Exercise aim
Tally how many lines in the data below include "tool", then please reply with only that figure.

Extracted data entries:
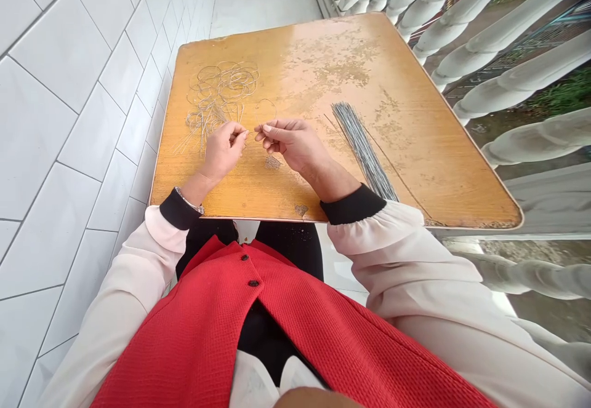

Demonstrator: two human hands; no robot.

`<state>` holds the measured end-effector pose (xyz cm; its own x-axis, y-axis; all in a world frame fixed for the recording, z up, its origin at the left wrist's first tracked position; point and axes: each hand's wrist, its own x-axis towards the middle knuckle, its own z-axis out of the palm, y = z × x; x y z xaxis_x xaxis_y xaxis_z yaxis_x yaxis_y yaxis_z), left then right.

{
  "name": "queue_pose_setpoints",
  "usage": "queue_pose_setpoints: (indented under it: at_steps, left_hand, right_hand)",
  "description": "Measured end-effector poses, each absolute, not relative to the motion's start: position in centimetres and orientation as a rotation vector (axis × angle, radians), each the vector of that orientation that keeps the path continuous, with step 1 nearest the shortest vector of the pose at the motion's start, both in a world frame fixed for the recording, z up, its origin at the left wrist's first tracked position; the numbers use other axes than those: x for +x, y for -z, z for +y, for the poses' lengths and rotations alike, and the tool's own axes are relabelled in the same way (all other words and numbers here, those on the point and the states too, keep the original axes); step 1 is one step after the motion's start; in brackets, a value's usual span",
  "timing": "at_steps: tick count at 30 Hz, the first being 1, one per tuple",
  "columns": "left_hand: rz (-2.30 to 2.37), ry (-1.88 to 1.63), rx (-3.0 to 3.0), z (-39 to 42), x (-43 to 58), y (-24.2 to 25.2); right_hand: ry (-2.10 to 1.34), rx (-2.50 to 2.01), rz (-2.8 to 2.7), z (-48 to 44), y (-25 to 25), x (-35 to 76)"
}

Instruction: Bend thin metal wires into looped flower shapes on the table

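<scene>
My left hand (pixel 226 149) and my right hand (pixel 290 140) face each other over the near left part of the table, fingertips a small gap apart. Both are closed in a pinch on a thin wire (pixel 266 100), whose faint round loop shows just above the right fingertips. The ends inside the fingers are hidden. Beyond my left hand lies a tangled pile of bent wire loops (pixel 226 82) with straight tails. To the right of my right hand rests a bundle of straight grey wires (pixel 362 146), its near end passing behind my right sleeve.
The wooden table (pixel 443 149) has a worn, peeling top. A white tiled wall (pixel 69 119) runs along the left, and a white balustrade (pixel 508 82) along the right. One single wire (pixel 392 165) lies slanted beside the bundle.
</scene>
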<state>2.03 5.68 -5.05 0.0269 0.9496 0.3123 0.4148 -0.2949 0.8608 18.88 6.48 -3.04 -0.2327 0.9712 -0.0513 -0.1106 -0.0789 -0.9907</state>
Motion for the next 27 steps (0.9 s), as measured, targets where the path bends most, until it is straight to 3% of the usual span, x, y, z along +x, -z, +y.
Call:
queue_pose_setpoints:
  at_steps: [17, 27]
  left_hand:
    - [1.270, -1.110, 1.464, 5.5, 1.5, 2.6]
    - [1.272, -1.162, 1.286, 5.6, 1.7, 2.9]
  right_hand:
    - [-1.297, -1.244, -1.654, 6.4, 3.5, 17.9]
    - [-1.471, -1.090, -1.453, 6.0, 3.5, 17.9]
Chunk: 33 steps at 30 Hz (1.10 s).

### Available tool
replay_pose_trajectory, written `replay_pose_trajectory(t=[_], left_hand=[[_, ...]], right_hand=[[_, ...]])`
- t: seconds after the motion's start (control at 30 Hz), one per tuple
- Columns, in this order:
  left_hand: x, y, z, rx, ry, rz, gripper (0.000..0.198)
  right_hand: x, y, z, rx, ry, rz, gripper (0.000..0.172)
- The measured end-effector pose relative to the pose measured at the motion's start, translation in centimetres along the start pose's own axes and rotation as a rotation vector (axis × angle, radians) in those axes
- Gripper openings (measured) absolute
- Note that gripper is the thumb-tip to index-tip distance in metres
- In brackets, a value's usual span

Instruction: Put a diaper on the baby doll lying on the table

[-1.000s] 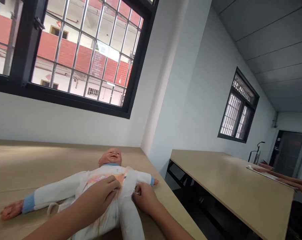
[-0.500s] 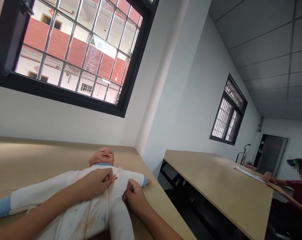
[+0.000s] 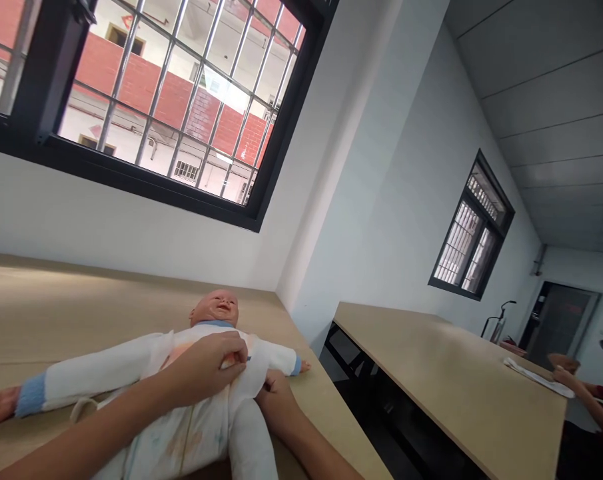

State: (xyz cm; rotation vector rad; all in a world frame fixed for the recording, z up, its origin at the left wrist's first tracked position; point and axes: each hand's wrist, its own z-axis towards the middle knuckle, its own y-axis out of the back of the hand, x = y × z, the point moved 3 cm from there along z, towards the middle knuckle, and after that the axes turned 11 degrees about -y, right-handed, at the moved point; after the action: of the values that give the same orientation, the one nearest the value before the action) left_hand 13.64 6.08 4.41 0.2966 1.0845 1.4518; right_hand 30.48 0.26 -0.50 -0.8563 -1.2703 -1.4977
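Note:
A baby doll (image 3: 220, 308) lies face up on the light wooden table, dressed in a white outfit (image 3: 98, 365) with blue cuffs and collar and a printed front. My left hand (image 3: 214, 363) is over the doll's chest, its fingers curled together on the cloth at the front of the outfit. At the doll's side, below its outstretched arm, my right hand (image 3: 275, 395) is closed on the edge of the white cloth. The fingertips of both hands are partly hidden.
The doll's table (image 3: 41, 280) stands against the wall under a barred window (image 3: 181, 100). Across a gap to the right is a second table (image 3: 431, 373) with a white cloth (image 3: 538, 378) at its far end. A person's hands (image 3: 566, 370) are beside that cloth.
The view has shifted slightly left. My left hand's fingers have moved a little over the chest cloth, and my right hand remains at the outfit's side. The other person's hands have moved at the far table.

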Motion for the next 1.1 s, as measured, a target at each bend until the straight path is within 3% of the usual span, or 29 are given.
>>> replay_pose_trajectory(t=[0.13, 0.23, 0.4, 0.57, 0.67, 0.8, 0.93, 1.1], left_hand=[[-1.4, -0.1, -0.1, 0.143, -0.146, -0.013, 0.027], [-1.3, -0.6, -0.2, 0.226, -0.15, 0.039, 0.032], [-0.8, -1.1, -0.4, 0.281, -0.145, 0.071, 0.032], [-0.8, -1.0, -0.6, 0.234, -0.142, 0.036, 0.03], [-0.6, -0.9, -0.7, 0.157, -0.091, 0.025, 0.029], [-0.6, -0.7, -0.7, 0.07, -0.052, 0.023, 0.035], [-1.3, -0.4, -0.5, 0.062, -0.117, -0.009, 0.017], [-2.3, -0.1, -0.6, 0.075, -0.134, -0.02, 0.016]], right_hand=[[-0.8, 0.3, 0.1, 0.027, 0.003, -0.014, 0.04], [-1.5, 0.6, 0.2, 0.01, 0.012, -0.061, 0.04], [-1.0, 0.6, 0.1, 0.024, 0.056, -0.001, 0.026], [-0.1, 0.5, -0.3, 0.095, -0.049, 0.025, 0.032], [-0.2, 0.6, -0.3, 0.072, -0.139, 0.043, 0.035], [-0.2, 0.6, -0.2, 0.012, -0.075, 0.086, 0.04], [-0.4, 0.4, 0.0, -0.003, -0.057, 0.088, 0.04], [-1.4, 0.5, 0.7, -0.053, -0.088, 0.139, 0.033]])
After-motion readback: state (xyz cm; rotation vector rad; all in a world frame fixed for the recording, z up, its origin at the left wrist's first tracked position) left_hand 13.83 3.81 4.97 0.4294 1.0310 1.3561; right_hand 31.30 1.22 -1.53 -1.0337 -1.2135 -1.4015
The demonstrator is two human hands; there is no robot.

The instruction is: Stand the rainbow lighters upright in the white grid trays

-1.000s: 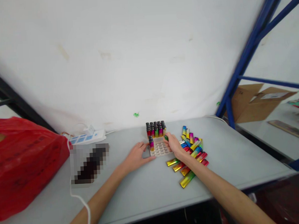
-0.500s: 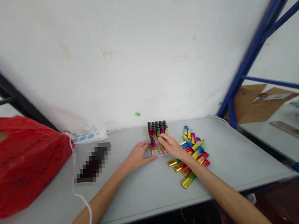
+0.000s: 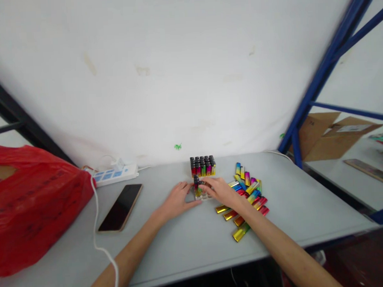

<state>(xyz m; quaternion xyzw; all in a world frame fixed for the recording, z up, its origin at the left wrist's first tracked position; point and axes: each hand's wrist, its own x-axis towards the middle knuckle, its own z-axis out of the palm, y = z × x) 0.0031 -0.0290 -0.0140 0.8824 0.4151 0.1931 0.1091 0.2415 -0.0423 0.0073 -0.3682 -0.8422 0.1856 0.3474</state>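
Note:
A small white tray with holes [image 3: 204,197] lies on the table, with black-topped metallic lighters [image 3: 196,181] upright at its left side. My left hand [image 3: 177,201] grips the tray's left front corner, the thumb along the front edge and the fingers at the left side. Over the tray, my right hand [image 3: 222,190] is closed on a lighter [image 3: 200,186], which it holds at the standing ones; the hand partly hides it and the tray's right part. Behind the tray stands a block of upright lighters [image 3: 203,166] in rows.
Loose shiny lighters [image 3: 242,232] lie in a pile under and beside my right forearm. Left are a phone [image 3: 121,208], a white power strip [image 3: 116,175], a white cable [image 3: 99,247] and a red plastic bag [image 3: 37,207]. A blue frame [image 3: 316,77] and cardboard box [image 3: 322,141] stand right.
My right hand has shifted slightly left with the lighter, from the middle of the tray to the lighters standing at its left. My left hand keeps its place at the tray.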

Answer for this exercise
2